*THE PROBLEM*
The answer must consist of each line below that holds the word "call", copied as it stands.
══════
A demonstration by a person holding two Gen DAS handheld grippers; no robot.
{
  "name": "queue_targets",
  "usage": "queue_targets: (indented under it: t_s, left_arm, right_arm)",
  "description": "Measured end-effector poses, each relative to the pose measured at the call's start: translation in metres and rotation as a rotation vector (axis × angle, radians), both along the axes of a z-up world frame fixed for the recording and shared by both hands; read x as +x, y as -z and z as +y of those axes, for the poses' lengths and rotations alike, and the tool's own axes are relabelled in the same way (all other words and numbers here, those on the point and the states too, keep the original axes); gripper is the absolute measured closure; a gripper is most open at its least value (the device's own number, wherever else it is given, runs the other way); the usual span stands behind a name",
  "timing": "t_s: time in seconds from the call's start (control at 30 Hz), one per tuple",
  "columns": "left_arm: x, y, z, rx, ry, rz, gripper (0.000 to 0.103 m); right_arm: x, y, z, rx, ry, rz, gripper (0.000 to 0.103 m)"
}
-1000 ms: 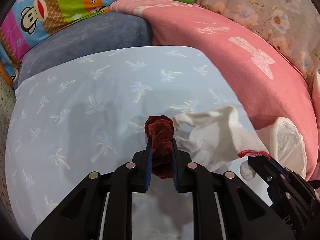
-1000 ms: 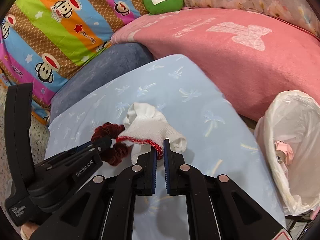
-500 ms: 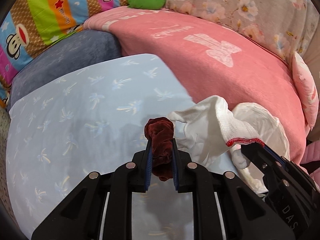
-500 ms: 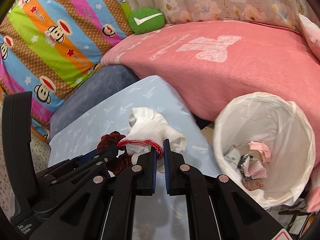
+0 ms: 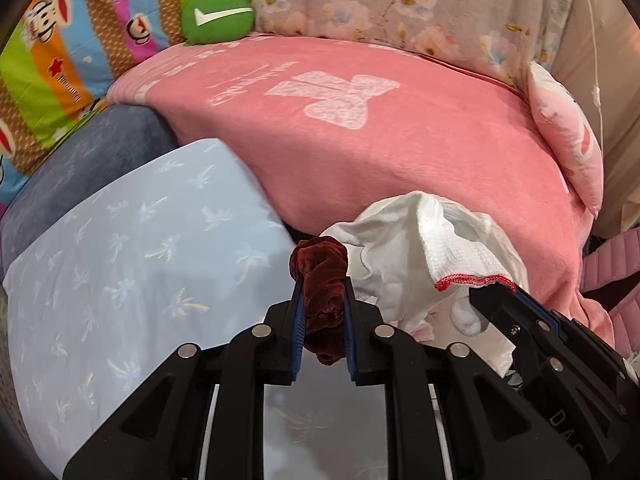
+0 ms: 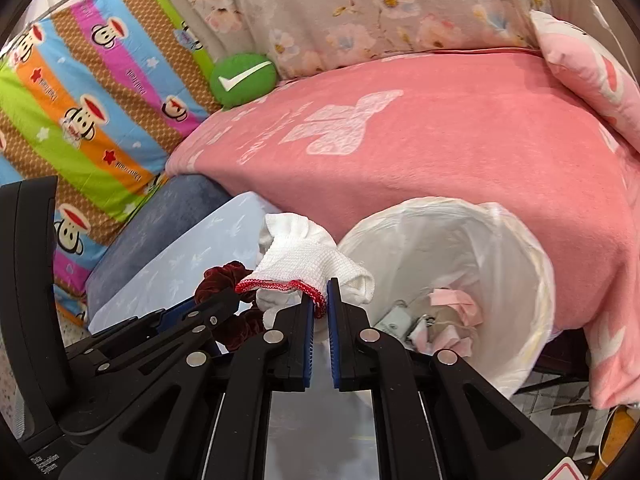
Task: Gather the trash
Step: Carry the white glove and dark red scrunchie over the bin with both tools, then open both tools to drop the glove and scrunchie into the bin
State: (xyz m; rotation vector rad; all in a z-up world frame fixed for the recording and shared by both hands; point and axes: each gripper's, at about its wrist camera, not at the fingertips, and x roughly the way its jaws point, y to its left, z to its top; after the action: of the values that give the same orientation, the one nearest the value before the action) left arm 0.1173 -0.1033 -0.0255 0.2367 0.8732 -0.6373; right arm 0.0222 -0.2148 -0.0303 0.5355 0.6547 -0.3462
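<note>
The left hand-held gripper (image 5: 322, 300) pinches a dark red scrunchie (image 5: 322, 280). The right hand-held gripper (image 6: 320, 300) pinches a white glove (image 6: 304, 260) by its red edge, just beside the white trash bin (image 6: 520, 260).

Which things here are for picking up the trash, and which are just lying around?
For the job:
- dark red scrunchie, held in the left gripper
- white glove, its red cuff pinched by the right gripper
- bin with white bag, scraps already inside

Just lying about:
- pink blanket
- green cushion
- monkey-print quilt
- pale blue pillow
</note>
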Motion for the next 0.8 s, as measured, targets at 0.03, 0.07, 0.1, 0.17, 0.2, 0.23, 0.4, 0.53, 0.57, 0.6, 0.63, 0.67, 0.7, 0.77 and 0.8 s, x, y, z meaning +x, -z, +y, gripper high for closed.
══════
*RESPONSE TO THE EXERCISE*
  "description": "Measured end-effector poses, each relative to the pose measured at the call's start: translation in metres and rotation as a rotation vector (axis × angle, radians), both along the axes of a z-up world frame fixed for the recording and shared by both hands; read x as +x, y as -z and z as +y of those axes, for the poses' lengths and rotations alike, and the tool's own axes are relabelled in the same way (all other words and numbers here, those on the point and the states too, keep the original axes); gripper is the absolute measured closure; a gripper is most open at its least value (the device's own number, wherever else it is given, runs the other way); the usual span stands behind a name",
  "timing": "t_s: time in seconds from the call's start (control at 30 Hz), one per tuple",

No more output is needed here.